EXERCISE.
For this exercise, repeat every line of the material exactly.

*** DATASET CONTENT ***

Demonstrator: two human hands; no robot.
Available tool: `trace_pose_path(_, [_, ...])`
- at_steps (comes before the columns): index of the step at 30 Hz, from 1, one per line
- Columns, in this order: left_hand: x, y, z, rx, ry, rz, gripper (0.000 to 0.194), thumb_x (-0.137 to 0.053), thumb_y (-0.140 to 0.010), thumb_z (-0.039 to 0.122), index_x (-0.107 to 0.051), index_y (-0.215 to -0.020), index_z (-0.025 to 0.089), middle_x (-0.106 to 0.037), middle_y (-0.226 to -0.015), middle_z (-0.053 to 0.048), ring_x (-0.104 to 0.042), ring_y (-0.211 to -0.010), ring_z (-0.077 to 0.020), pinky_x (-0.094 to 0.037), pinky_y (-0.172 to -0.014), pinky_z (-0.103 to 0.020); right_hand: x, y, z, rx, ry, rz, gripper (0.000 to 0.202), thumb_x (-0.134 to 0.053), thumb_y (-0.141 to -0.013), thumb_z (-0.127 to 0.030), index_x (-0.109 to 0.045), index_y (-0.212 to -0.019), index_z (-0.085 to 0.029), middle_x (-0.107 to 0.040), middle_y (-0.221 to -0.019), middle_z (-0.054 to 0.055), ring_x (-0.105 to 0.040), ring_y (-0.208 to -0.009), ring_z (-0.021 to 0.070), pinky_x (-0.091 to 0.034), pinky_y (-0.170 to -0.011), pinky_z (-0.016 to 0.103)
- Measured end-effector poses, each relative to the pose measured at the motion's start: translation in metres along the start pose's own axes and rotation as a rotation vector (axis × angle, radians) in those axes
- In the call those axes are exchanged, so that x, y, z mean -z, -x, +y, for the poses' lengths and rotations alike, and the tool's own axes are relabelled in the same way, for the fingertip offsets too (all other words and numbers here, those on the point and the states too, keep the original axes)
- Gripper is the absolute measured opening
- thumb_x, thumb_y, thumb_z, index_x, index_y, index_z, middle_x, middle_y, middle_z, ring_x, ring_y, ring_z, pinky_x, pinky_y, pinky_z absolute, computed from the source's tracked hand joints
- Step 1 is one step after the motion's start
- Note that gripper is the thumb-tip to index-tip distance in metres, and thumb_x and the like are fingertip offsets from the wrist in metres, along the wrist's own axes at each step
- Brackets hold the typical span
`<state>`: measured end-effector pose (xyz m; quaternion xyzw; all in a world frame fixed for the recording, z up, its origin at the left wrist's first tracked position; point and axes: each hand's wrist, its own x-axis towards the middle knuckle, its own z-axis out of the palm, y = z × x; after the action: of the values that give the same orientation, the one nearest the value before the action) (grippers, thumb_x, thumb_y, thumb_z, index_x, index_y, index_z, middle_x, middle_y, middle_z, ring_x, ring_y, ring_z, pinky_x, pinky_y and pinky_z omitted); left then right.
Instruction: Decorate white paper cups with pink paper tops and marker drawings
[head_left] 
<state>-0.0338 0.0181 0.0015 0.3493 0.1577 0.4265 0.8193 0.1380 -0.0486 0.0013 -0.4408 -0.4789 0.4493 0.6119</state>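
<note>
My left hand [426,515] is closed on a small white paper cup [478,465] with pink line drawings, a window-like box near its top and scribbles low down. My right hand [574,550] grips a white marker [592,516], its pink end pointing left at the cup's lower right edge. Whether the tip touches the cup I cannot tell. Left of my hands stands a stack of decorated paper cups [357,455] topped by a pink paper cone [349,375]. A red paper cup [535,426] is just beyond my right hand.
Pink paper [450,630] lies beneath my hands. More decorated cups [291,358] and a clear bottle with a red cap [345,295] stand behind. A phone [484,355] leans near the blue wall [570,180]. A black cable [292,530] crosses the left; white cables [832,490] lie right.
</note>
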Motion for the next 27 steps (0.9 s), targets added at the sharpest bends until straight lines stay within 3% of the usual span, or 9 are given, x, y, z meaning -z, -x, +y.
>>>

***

RESPONSE FOR THIS EXERCISE.
Demonstrator: two human hands; no robot.
Available tool: `trace_pose_path(_, [_, ...])`
- at_steps (comes before the columns): index of the step at 30 Hz, from 1, one per line
- Columns, in this order: left_hand: x, y, z, rx, ry, rz, gripper (0.000 to 0.194), thumb_x (-0.137 to 0.053), thumb_y (-0.140 to 0.010), thumb_z (-0.039 to 0.122), index_x (-0.107 to 0.051), index_y (-0.215 to -0.020), index_z (-0.025 to 0.089), middle_x (-0.106 to 0.037), middle_y (-0.226 to -0.015), middle_z (-0.053 to 0.048), ring_x (-0.104 to 0.042), ring_y (-0.211 to -0.010), ring_z (-0.077 to 0.020), pinky_x (-0.094 to 0.037), pinky_y (-0.172 to -0.014), pinky_z (-0.103 to 0.020); right_hand: x, y, z, rx, ry, rz, gripper (0.000 to 0.202), thumb_x (-0.134 to 0.053), thumb_y (-0.141 to -0.013), thumb_z (-0.127 to 0.030), index_x (-0.109 to 0.045), index_y (-0.212 to -0.019), index_z (-0.085 to 0.029), middle_x (-0.107 to 0.040), middle_y (-0.221 to -0.019), middle_z (-0.054 to 0.055), ring_x (-0.105 to 0.040), ring_y (-0.208 to -0.009), ring_z (-0.021 to 0.070), pinky_x (-0.091 to 0.034), pinky_y (-0.170 to -0.011), pinky_z (-0.016 to 0.103)
- Measured end-effector poses, each relative to the pose measured at the motion's start: translation in metres along the start pose's own axes and rotation as a rotation vector (axis × angle, radians) in those axes
- In the call those axes are exchanged, so that x, y, z mean -z, -x, +y, for the poses' lengths and rotations alike, and the tool's own axes are relabelled in the same way, for the fingertip offsets too (all other words and numbers here, those on the point and the states too, keep the original axes)
- Gripper is the absolute measured opening
- thumb_x, thumb_y, thumb_z, index_x, index_y, index_z, middle_x, middle_y, middle_z, ring_x, ring_y, ring_z, pinky_x, pinky_y, pinky_z absolute, computed from the source's tracked hand joints
- Step 1 is one step after the motion's start
- Note that gripper is the thumb-tip to index-tip distance in metres, and thumb_x and the like are fingertip offsets from the wrist in metres, along the wrist's own axes at each step
- Brackets hold the typical span
`<state>`: measured end-effector pose (xyz m; quaternion xyzw; all in a world frame fixed for the recording, z up, its origin at the left wrist's first tracked position; point and axes: each hand's wrist, its own x-axis towards the middle knuckle, its own z-axis out of the palm, y = z × x; after the action: of the values that give the same orientation, the one nearest the value before the action) (grippers, thumb_x, thumb_y, thumb_z, index_x, index_y, index_z, middle_x, middle_y, middle_z, ring_x, ring_y, ring_z, pinky_x, pinky_y and pinky_z omitted); left then right.
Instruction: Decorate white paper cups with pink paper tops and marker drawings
[head_left] 
<state>-0.0338 0.0181 0.0015 0.3493 0.1577 0.4265 0.8193 0.1380 -0.0486 0.0013 -0.4408 -0.4789 0.4493 0.6119</state>
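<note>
My left hand [426,515] is closed on a small white paper cup [478,465] with pink line drawings, a window-like box near its top and scribbles low down. My right hand [574,550] grips a white marker [592,516], its pink end pointing left at the cup's lower right edge. Whether the tip touches the cup I cannot tell. Left of my hands stands a stack of decorated paper cups [357,455] topped by a pink paper cone [349,375]. A red paper cup [535,426] is just beyond my right hand.
Pink paper [450,630] lies beneath my hands. More decorated cups [291,358] and a clear bottle with a red cap [345,295] stand behind. A phone [484,355] leans near the blue wall [570,180]. A black cable [292,530] crosses the left; white cables [832,490] lie right.
</note>
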Motion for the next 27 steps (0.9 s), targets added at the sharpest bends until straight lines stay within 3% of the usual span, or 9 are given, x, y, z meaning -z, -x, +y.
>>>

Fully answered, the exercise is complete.